● **Instructions to follow**:
Transcribe each record exactly. Omit the pictures.

● **Provided data**:
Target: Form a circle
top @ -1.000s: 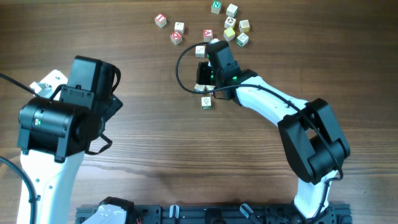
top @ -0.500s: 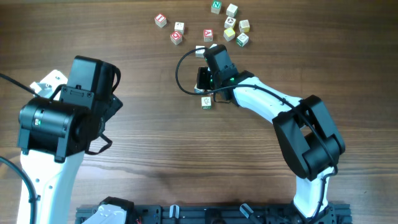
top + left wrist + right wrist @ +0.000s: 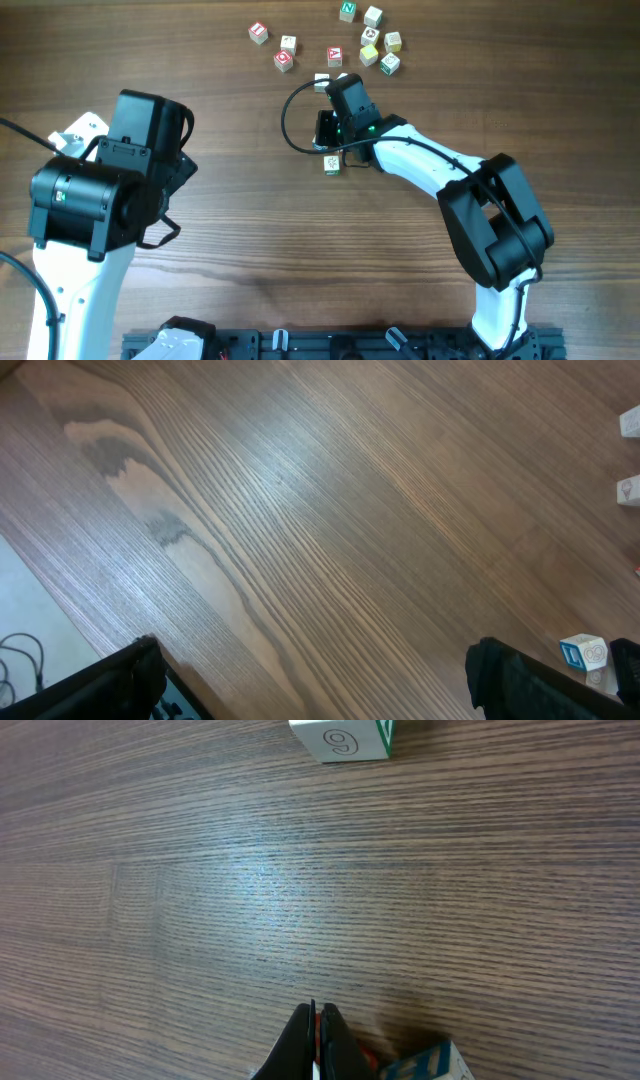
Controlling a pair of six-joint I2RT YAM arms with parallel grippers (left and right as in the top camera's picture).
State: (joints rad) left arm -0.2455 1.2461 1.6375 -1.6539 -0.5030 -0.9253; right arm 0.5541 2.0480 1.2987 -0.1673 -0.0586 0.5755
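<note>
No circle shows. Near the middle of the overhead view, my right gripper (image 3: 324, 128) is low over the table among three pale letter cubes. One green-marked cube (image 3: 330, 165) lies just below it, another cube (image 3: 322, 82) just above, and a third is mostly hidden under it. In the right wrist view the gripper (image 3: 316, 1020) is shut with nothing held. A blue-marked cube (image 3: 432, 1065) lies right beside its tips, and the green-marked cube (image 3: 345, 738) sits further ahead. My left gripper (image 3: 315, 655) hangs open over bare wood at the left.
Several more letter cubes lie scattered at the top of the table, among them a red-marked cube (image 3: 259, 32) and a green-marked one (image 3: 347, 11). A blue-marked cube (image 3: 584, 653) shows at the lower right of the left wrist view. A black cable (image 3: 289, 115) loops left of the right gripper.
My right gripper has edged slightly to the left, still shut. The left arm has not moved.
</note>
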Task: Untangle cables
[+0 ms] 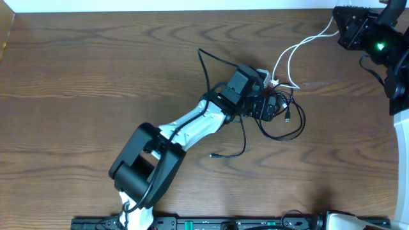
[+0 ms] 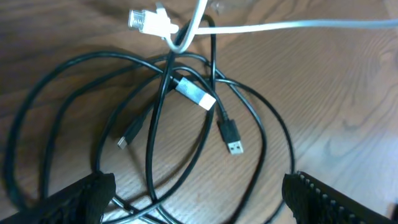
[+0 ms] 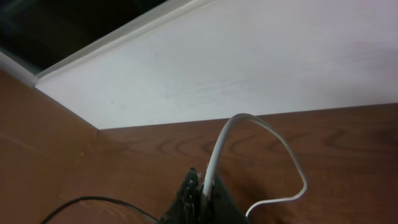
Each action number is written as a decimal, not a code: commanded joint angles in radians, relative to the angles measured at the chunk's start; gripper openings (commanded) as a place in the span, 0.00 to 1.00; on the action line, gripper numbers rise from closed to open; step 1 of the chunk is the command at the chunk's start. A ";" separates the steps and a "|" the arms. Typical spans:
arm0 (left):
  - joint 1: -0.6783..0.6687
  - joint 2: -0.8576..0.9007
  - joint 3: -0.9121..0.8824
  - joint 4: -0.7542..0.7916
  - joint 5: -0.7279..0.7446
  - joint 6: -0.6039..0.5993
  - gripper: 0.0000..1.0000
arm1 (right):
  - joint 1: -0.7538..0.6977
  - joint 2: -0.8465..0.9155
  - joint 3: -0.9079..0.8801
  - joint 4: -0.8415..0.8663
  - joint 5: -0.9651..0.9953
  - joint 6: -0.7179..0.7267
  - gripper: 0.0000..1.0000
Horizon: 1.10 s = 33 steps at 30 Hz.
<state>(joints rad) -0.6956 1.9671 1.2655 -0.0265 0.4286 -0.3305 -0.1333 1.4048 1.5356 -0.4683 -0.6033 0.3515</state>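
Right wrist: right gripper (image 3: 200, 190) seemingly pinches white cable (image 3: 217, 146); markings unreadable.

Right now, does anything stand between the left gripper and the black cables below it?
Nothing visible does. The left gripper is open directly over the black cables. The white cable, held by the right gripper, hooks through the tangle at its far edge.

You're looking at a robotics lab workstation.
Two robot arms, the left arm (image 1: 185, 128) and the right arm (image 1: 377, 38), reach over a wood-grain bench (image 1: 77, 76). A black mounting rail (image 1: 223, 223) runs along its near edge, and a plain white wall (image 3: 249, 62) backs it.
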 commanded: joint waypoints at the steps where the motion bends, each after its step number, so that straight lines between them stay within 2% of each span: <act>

● **The completed task**:
Target: Form a circle
top @ -1.000s: 
top @ -0.500s: 
top + left wrist + right wrist @ +0.000s: 
Controlling a pair of six-joint I2RT YAM arms with parallel grippers (left and right as in the top camera's picture).
State: (joints rad) left arm -0.2455 1.2461 1.6375 -1.6539 -0.5030 -0.9253; right arm 0.5541 2.0480 1.2987 -0.1673 -0.0586 0.5755
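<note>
No circle shows. Near the middle of the overhead view, my right gripper (image 3: 324, 128) is low over the table among three pale letter cubes. One green-marked cube (image 3: 330, 165) lies just below it, another cube (image 3: 322, 82) just above, and a third is mostly hidden under it. In the right wrist view the gripper (image 3: 316, 1020) is shut with nothing held. A blue-marked cube (image 3: 432, 1065) lies right beside its tips, and the green-marked cube (image 3: 345, 738) sits further ahead. My left gripper (image 3: 315, 655) hangs open over bare wood at the left.
Several more letter cubes lie scattered at the top of the table, among them a red-marked cube (image 3: 259, 32) and a green-marked one (image 3: 347, 11). A blue-marked cube (image 3: 584, 653) shows at the lower right of the left wrist view. A black cable (image 3: 289, 115) loops left of the right gripper.
My right gripper has edged slightly to the left, still shut. The left arm has not moved.
</note>
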Task: Untangle cables
[+0 ms] 
[+0 ms] 
[+0 ms] 
Each action number is written as a decimal, not a code: commanded joint angles in radians, relative to the angles measured at the chunk's start; gripper openings (commanded) as a place in the span, 0.00 to 1.00; on the action line, gripper numbers rise from closed to open; step 1 of the chunk is the command at the chunk's start. A ";" separates the steps and a "|" the arms. Typical spans:
arm0 (left):
  - joint 1: -0.6783..0.6687
  - joint 2: -0.8576..0.9007
  - joint 3: -0.9121..0.8824
  - joint 4: -0.7542..0.7916
  - joint 5: -0.7279..0.7446
  - joint 6: -0.6039..0.5993
  - gripper: 0.0000..1.0000
arm1 (right):
  - joint 1: -0.7538..0.6977
  - joint 2: -0.8465..0.9155
  - joint 3: -0.9079..0.8801
  - joint 4: -0.8415..0.8663
  - joint 5: -0.9651..0.9953
  - joint 6: -0.7179..0.7267
  - gripper: 0.0000..1.0000
Horizon: 1.10 s = 33 steps at 30 Hz.
<state>(joints rad) -0.6956 1.9671 1.2655 -0.0265 0.4286 -0.3305 -0.1333 1.4048 1.5356 -0.4683 -0.6033 0.3515</state>
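Right wrist: right gripper (image 3: 200, 190) seemingly pinches white cable (image 3: 217, 146); markings unreadable.

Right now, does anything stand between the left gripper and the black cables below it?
Nothing visible does. The left gripper is open directly over the black cables. The white cable, held by the right gripper, hooks through the tangle at its far edge.

You're looking at a robotics lab workstation.
Two robot arms, the left arm (image 1: 185, 128) and the right arm (image 1: 377, 38), reach over a wood-grain bench (image 1: 77, 76). A black mounting rail (image 1: 223, 223) runs along its near edge, and a plain white wall (image 3: 249, 62) backs it.
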 commanded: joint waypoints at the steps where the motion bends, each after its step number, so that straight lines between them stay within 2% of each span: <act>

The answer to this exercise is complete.